Hand back the entries exactly as written, minus every picture.

Supplied material —
#####

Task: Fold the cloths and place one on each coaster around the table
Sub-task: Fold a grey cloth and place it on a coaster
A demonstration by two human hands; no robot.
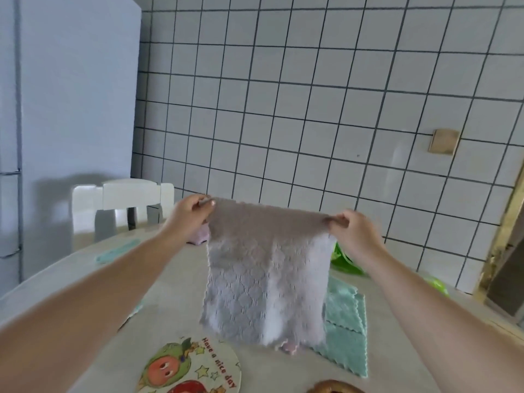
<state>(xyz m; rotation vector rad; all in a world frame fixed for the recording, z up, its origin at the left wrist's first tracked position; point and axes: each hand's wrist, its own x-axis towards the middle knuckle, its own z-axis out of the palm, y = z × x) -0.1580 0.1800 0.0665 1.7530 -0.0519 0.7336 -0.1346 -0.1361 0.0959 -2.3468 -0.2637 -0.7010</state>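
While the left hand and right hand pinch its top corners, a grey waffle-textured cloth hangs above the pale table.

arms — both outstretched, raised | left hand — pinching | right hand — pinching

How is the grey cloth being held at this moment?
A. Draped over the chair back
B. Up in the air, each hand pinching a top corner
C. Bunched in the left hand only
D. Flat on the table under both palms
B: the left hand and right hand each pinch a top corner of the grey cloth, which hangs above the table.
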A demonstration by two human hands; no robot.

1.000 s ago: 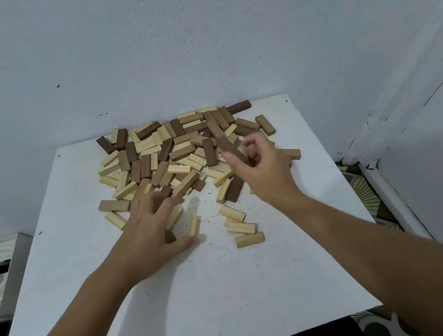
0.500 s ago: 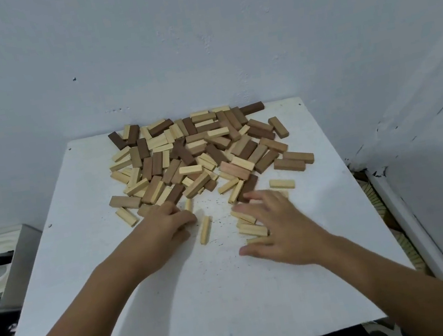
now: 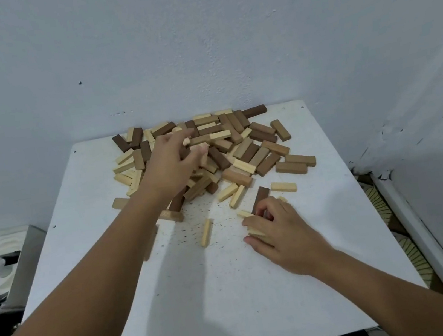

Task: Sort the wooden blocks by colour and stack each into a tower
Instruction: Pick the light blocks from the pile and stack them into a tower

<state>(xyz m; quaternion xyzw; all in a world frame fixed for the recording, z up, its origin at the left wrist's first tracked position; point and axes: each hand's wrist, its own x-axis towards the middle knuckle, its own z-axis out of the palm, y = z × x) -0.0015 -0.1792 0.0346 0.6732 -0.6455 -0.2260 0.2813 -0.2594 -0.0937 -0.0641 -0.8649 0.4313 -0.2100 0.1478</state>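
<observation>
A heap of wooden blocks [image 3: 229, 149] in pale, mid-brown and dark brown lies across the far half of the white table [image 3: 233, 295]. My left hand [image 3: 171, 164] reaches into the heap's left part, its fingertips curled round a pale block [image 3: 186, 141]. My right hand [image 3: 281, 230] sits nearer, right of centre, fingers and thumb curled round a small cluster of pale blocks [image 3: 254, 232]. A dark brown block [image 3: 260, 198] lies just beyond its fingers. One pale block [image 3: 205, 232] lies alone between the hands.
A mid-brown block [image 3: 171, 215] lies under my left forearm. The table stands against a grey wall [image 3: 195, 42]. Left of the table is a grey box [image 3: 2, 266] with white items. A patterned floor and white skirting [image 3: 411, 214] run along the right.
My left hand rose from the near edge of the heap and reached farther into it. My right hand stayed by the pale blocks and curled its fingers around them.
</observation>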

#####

Response area —
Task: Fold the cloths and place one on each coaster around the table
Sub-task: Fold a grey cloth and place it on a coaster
A demonstration by two human hands; no robot.
<state>(xyz m; rotation vector rad; all in a world frame fixed for the recording, z up, its origin at the left wrist's first tracked position; point and axes: each hand's wrist, its own x-axis towards the middle knuckle, its own z-axis out of the palm, y = z × x) -0.1580 0.1800 0.0665 1.7530 -0.0519 0.7336 -0.1346 -0.1361 0.0959 -2.3468 -0.2637 -0.7010</state>
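While the left hand and right hand pinch its top corners, a grey waffle-textured cloth hangs above the pale table.

arms — both outstretched, raised | left hand — pinching | right hand — pinching

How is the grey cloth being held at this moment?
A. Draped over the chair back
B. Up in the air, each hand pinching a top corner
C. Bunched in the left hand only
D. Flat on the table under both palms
B: the left hand and right hand each pinch a top corner of the grey cloth, which hangs above the table.
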A demonstration by two human hands; no robot.

1.000 s ago: 
0.500 s ago: 
now: 

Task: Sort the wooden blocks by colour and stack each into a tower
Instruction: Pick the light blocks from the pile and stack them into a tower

<state>(xyz m; quaternion xyzw; all in a world frame fixed for the recording, z up, its origin at the left wrist's first tracked position; point and axes: each hand's wrist, its own x-axis towards the middle knuckle, its own z-axis out of the palm, y = z × x) -0.0015 -0.1792 0.0346 0.6732 -0.6455 -0.2260 0.2813 -0.2594 -0.0937 -0.0641 -0.8649 0.4313 -0.2100 0.1478</state>
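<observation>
A heap of wooden blocks [image 3: 229, 149] in pale, mid-brown and dark brown lies across the far half of the white table [image 3: 233, 295]. My left hand [image 3: 171, 164] reaches into the heap's left part, its fingertips curled round a pale block [image 3: 186, 141]. My right hand [image 3: 281, 230] sits nearer, right of centre, fingers and thumb curled round a small cluster of pale blocks [image 3: 254, 232]. A dark brown block [image 3: 260, 198] lies just beyond its fingers. One pale block [image 3: 205, 232] lies alone between the hands.
A mid-brown block [image 3: 171, 215] lies under my left forearm. The table stands against a grey wall [image 3: 195, 42]. Left of the table is a grey box [image 3: 2, 266] with white items. A patterned floor and white skirting [image 3: 411, 214] run along the right.
My left hand rose from the near edge of the heap and reached farther into it. My right hand stayed by the pale blocks and curled its fingers around them.
</observation>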

No more work is required for the exercise.